▶ WHAT TO PRODUCE
When you reach the listing, restate it word for word, leaving nothing out.

____________

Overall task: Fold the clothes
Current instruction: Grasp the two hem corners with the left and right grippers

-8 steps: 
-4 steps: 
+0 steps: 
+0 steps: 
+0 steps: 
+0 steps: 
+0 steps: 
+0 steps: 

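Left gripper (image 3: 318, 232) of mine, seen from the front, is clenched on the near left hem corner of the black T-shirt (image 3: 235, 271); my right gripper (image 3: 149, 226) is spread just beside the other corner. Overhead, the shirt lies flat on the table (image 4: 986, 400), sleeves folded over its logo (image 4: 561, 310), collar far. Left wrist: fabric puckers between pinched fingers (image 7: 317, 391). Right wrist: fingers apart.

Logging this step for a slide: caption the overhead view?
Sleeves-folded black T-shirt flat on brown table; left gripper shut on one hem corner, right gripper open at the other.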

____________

▶ ANSWER TO THE EXERCISE
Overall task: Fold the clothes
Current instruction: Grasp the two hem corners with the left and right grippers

-8 steps: 
-4 steps: 
+0 steps: 
+0 steps: 
+0 steps: 
+0 steps: 
+0 steps: 
+0 steps: 

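Left gripper (image 3: 318, 232) of mine, seen from the front, is clenched on the near left hem corner of the black T-shirt (image 3: 235, 271); my right gripper (image 3: 149, 226) is spread just beside the other corner. Overhead, the shirt lies flat on the table (image 4: 986, 400), sleeves folded over its logo (image 4: 561, 310), collar far. Left wrist: fabric puckers between pinched fingers (image 7: 317, 391). Right wrist: fingers apart.

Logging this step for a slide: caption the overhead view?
Sleeves-folded black T-shirt flat on brown table; left gripper shut on one hem corner, right gripper open at the other.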

What the exercise required is now done.